RBI’s carrot & stick to tackle NPAs
Feb 26 2014 , Mumbai
Provisioning norms raised steeply; debt recast only if promoters have more skin in the game
The guidelines make it mandatory to sell non-core assets in case of debt restructuring, if the promoters have diversified their business leading to the stress. Promoters’ personal guarantees, too, will be a must for such restructuring.
The central bank steeply raised provisioning norms for substandard accounts, requiring banks to set aside larger capital as a provision against bad loans. For an unsecured debt that has turned doubtful for two years and is on the books of a bank for six months, the provisioning requirement will be 100 per cent, up from 40 per cent now. For all unsecured substandard loans, the provisioning will be 25 per cent, up from 15 per cent at present.
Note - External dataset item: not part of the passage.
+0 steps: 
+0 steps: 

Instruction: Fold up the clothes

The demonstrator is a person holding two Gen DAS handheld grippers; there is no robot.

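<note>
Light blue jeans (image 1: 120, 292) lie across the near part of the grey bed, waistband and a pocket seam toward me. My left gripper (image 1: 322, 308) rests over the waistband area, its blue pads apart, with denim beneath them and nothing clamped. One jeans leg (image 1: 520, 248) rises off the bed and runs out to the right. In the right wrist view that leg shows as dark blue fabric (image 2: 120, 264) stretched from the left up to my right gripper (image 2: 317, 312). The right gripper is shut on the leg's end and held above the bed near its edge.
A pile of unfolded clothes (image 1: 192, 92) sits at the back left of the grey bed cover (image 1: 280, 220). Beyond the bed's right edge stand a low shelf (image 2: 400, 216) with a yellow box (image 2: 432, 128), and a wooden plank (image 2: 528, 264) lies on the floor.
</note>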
The guidelines are intended to facilitate a coordinated approach among the banks to tackle mounting bad debt on their books and revitalise distressed assets in the economy. The guidelines were drafted on the basis of a discussion paper put out by the central bank earlier and the responses received on it. The norms will come into force from April 1.
“We are trying to see how many stalled projects can be brought back to operation,” RBI governor Raghuram Rajan said after announcing the norms.
The gross non-performing assets (NPAs) of 40 listed banks shot up by 35.2 per cent, or Rs 63,386 crore, to over Rs 2.4 lakh crore in the nine months ending December 2013, showed a study by NPAsource.com, a firm that focuses on resolution of stressed assets.
“By ensuring that there is more skin of promoters in the game, the lenders should restructure where there is a possibility of transferring equity of the company by the promoters to the lenders to compensate for their sacrifices; or promoters infusing more equity into their companies; or promoters transferring their holdings to a security trustee or an escrow arrangement till a turnaround in the company. This will enable a change in management control,” the central bank said in a release.
Any debt restructuring above Rs 100 crore will be undertaken by a joint lenders’ forum (JLF) by adopting a corrective action plan (CAP), the guidelines say. The lender with the highest exposure will convene the JLF as soon as the interest or the principal becomes overdue for 61 to 90 days, provided the aggregate exposure of the lenders in that account is Rs 100 crore and above.
Lenders also have the option of forming a JLF even when the aggregate exposure is less than Rs 100 crore, if the interest or principal is overdue for 30 to 60 days.
The JLF, the central bank says, has to arrive at an early and feasible solution to preserve the economic value of the underlying assets as well as the lenders’ loans. Banks under the JLF need to implement a rectification, which would involve obtaining a specific commitment from the borrower to regularise an account so that it comes out of stress and does not become an NPA.
The commitment should be supported with identifiable cash flows within the required time period and without involving any loss or sacrifice on the part of the existing lenders.
If the existing promoters are not in a position to bring in additional money or take any measure to regularise the account, JLF may explore the possibility of getting some other equity/strategic investors to the company in consultation with the borrower.
The measures are intended to turn around the company without any change in the terms and conditions of the loan. The JLF may also consider providing need-based additional finance to the borrower, if considered necessary, as part of the rectification process. However, it should be strictly ensured that the additional financing is not provided with a view to ever-greening the account.
In another circular issued on Wednesday, RBI said banks can extend finance to ‘specialised’ entities established for acquisition of troubled companies subject to the general guidelines applicable to advances against shares/debentures/bonds as contained in the above-mentioned master circular and other regulatory and statutory exposure limits.
The lenders should, however, assess the risks associated with such financing and ensure that these entities are adequately capitalised, and the debt-equity ratio for such an entity is not more than 3:1.